From the entries below, copy out every line with "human" in it.

- **INFORMATION SUPPLIED**
■ ■ ■ ■ ■
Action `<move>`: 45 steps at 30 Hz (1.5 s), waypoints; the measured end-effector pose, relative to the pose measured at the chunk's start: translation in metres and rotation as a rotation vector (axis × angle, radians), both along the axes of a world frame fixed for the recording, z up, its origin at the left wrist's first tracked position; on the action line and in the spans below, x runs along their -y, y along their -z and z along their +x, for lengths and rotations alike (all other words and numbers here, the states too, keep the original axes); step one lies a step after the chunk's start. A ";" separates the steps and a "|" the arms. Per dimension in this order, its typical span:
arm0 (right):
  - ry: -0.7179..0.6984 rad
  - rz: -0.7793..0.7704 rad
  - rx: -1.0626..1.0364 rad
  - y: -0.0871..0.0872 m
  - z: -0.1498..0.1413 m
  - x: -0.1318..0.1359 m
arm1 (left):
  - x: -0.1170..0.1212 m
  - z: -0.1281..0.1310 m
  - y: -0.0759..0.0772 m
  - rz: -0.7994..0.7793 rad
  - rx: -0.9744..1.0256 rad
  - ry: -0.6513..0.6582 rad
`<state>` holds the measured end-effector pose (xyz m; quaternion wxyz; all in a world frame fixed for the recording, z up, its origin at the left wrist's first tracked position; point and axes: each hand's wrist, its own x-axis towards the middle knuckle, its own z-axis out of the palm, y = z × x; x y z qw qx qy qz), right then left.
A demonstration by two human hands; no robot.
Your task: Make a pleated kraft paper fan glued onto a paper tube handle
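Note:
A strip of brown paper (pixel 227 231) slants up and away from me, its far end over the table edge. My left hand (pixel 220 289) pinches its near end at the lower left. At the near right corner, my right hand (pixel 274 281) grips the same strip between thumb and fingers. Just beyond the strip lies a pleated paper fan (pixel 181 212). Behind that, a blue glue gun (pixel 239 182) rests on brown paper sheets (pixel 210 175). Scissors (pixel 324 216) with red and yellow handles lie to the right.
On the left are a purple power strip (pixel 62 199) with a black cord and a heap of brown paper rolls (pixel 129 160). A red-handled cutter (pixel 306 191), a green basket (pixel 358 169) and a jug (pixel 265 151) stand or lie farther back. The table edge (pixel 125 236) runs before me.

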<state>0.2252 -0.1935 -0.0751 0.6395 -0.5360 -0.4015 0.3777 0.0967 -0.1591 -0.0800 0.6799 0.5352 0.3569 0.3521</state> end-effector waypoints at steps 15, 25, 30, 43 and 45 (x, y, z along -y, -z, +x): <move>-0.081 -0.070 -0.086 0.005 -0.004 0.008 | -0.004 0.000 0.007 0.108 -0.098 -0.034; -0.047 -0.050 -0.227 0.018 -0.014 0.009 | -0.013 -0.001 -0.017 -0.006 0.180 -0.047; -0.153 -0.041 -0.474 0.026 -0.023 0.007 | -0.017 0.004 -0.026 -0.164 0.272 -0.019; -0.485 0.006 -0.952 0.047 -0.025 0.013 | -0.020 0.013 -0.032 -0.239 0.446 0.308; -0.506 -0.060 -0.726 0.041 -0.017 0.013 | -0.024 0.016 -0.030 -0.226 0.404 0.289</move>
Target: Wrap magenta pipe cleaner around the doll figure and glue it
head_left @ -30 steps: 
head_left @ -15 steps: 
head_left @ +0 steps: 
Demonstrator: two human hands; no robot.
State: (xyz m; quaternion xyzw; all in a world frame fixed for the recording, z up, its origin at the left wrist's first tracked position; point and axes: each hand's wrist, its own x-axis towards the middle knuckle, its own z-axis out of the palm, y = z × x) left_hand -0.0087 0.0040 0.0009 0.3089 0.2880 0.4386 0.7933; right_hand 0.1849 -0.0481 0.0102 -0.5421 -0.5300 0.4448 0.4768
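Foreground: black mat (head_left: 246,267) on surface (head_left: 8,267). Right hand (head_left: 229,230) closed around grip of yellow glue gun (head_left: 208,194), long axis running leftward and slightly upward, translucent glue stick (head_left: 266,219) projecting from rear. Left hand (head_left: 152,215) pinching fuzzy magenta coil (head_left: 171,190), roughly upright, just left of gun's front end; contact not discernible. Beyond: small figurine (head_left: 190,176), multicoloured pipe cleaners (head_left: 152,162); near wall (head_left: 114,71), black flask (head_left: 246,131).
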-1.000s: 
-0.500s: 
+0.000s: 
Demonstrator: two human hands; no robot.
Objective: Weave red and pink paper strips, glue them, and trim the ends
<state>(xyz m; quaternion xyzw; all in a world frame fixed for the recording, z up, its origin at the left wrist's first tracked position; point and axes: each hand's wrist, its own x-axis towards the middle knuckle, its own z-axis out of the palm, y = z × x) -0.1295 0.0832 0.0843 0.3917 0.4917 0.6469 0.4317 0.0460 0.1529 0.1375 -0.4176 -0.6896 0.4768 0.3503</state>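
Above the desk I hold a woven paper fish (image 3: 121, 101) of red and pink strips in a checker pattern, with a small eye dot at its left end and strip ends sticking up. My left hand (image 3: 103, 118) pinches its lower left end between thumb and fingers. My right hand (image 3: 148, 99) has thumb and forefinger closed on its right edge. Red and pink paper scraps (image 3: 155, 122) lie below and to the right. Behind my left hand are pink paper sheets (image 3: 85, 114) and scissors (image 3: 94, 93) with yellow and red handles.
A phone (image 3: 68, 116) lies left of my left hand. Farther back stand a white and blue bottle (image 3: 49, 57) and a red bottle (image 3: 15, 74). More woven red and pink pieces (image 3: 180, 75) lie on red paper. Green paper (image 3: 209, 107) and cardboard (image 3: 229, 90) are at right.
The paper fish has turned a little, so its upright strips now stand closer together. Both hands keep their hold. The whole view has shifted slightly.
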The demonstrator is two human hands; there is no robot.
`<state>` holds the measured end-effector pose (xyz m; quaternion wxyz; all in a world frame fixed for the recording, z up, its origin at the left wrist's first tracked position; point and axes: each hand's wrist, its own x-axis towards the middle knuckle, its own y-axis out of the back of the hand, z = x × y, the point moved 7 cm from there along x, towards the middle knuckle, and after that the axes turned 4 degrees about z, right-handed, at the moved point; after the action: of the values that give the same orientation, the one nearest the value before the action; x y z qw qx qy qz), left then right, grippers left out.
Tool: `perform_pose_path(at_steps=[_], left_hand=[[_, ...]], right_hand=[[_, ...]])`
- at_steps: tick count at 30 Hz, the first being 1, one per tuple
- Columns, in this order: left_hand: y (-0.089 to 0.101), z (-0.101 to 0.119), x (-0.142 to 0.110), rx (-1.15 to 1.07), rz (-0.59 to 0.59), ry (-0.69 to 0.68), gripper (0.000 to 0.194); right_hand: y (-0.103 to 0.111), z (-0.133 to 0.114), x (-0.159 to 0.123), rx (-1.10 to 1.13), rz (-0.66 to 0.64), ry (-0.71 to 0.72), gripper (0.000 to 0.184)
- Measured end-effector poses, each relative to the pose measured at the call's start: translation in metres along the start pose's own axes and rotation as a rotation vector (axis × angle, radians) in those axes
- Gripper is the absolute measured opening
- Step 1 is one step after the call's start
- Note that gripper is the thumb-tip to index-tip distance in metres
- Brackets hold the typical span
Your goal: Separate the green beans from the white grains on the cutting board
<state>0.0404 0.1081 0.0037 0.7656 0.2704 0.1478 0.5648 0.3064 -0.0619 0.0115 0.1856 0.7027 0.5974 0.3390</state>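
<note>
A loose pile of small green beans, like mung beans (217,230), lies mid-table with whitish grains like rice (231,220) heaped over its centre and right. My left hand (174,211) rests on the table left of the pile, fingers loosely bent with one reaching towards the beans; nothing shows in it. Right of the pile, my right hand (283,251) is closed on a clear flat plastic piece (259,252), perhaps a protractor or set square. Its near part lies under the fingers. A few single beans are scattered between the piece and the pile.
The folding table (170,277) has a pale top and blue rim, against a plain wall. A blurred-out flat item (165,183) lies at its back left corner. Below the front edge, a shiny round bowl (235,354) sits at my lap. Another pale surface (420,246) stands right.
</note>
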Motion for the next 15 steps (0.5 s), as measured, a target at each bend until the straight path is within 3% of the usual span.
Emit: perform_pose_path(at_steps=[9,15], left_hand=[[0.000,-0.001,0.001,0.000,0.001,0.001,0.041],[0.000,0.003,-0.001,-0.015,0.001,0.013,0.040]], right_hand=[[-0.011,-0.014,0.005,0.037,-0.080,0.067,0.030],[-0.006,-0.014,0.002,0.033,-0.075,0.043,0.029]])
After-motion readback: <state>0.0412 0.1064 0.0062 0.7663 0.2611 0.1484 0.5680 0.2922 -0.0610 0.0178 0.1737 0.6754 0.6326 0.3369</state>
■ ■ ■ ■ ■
- **OUTPUT BELOW**
A demonstration by two human hands; no robot.
Demonstrator: two human hands; no robot.
Demonstrator: two human hands; no robot.
The demonstrator is two human hands; there is no robot.

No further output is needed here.